### REQUIRED WORK:
Repeat only the stretch of lines below that runs from the line with "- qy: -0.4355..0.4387" through the line with "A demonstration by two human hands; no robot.", unaltered.

Content starts

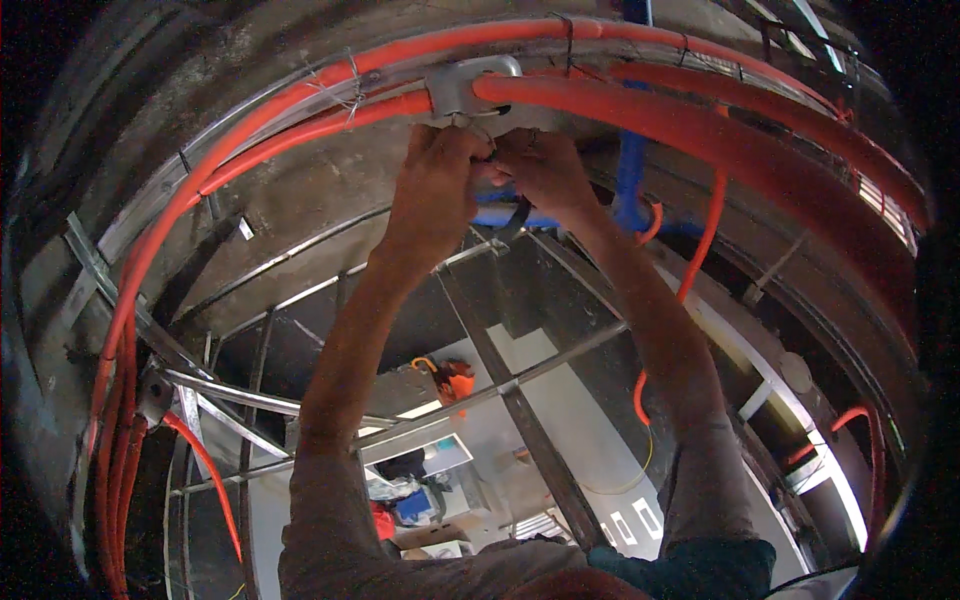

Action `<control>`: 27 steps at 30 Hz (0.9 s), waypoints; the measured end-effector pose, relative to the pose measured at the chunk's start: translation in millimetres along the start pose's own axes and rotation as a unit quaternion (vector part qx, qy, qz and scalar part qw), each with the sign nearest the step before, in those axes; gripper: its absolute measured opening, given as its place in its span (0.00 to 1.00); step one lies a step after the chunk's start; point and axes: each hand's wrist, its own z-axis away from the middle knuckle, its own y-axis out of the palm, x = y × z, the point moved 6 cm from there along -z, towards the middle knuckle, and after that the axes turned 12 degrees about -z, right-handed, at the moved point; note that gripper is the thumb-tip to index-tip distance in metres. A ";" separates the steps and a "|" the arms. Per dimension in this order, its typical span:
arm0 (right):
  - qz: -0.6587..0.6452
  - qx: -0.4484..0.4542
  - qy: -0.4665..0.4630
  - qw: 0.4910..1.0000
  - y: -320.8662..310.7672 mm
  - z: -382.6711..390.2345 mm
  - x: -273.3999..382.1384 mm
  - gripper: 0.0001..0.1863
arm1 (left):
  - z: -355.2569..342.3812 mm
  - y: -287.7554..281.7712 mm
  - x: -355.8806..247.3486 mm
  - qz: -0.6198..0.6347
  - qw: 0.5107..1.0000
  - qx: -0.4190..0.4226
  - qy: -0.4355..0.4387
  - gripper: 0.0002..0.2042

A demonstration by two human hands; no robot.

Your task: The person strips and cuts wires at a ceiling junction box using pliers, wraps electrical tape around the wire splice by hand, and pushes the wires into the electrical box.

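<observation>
My left hand point(440, 165) and my right hand point(545, 170) are raised close together just below a grey metal junction box point(455, 88), both with curled fingers. Thin wire point(470, 128) shows at the fingertips; exactly what each hand grips is hidden. A dark strip point(516, 218) hangs below my right hand, too unclear to name. Red conduits point(540, 93) enter the box from both sides, with another red conduit running above it, tied with wire.
Blue pipes point(630, 170) run behind my right hand. A metal ceiling grid point(560, 360) spans below my hands, with more red conduits at both sides. Through the grid, far below, show a pale floor and a white-edged open box point(447, 450) with assorted items.
</observation>
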 end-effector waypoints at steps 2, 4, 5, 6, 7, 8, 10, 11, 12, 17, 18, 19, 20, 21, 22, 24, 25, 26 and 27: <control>0.033 -0.022 -0.014 0.999 6.9 -1.2 10.4 0.06 | 4.1 -2.9 5.1 0.010 1.000 -0.025 0.016 0.13; 0.080 -0.035 -0.037 0.996 9.9 -1.6 11.8 0.06 | 8.0 -6.6 2.9 0.026 0.998 -0.050 0.033 0.15; -0.014 -0.053 0.008 0.998 8.8 -1.5 -3.2 0.08 | 11.6 -8.0 0.6 0.048 0.998 -0.045 0.007 0.17; -0.108 -0.071 0.053 0.990 7.6 -0.5 -15.0 0.11 | 13.9 -7.1 -0.1 0.070 0.997 -0.039 -0.019 0.19; -0.109 -0.071 0.052 0.990 10.9 -0.5 -14.1 0.11 | 15.3 -8.1 0.3 0.068 0.997 -0.039 -0.019 0.19; -0.141 -0.082 0.067 0.984 13.6 1.7 -15.5 0.11 | 17.6 -10.1 4.5 0.130 0.989 -0.064 -0.040 0.20; -0.174 -0.092 0.081 0.977 18.1 1.7 -15.5 0.11 | 20.8 -9.6 12.6 0.190 0.976 -0.088 -0.062 0.21; -0.186 -0.087 0.088 0.975 20.9 0.4 -14.6 0.12 | 19.8 -8.2 16.3 0.136 0.985 -0.090 -0.064 0.21; -0.199 -0.082 0.095 0.972 24.1 -0.7 -13.4 0.13 | 20.3 -8.3 19.2 0.082 0.990 -0.091 -0.065 0.21; -0.129 -0.119 0.008 0.984 13.9 -0.1 -19.3 0.18 | 14.9 -7.2 1.3 0.002 0.990 -0.131 -0.056 0.16; -0.152 -0.118 0.028 0.981 12.2 0.4 -25.5 0.20 | 15.4 -4.8 0.0 -0.005 0.989 -0.127 -0.078 0.15; -0.150 -0.119 0.027 0.981 10.8 0.9 -22.5 0.20 | 14.9 -5.1 -3.6 -0.004 0.989 -0.128 -0.077 0.15; -0.163 -0.114 0.050 0.979 10.2 2.9 -22.6 0.22 | 15.1 -7.1 -6.5 -0.016 0.985 -0.145 -0.087 0.13; -0.175 -0.110 0.074 0.976 9.2 5.9 -22.6 0.23 | 15.1 -8.4 -9.4 -0.027 0.982 -0.161 -0.097 0.12; -0.178 -0.108 0.073 0.975 12.7 8.3 -13.1 0.23 | 16.8 -9.8 -9.9 -0.031 0.982 -0.161 -0.097 0.12; -0.185 -0.140 0.125 0.965 14.7 16.4 -2.2 0.18 | 23.7 -10.3 -6.1 -0.047 0.979 -0.166 -0.109 0.12; -0.176 -0.145 0.124 0.966 1.6 23.3 -2.0 0.18 | 21.2 -8.6 -12.9 -0.038 0.979 -0.170 -0.108 0.12; -0.126 -0.136 0.121 0.975 -8.0 29.4 -5.9 0.17 | 20.7 -7.4 -18.8 -0.062 0.979 -0.172 -0.085 0.12; -0.076 -0.127 0.118 0.982 -17.4 34.9 -9.9 0.16 | 20.0 -5.2 -24.0 -0.086 0.979 -0.174 -0.062 0.12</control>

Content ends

### EXERCISE RESULT:
  - qy: -0.4355..0.4387
  - gripper: 0.0002..0.2042

A demonstration by two human hands; no robot.

Nothing remains to be added to the answer.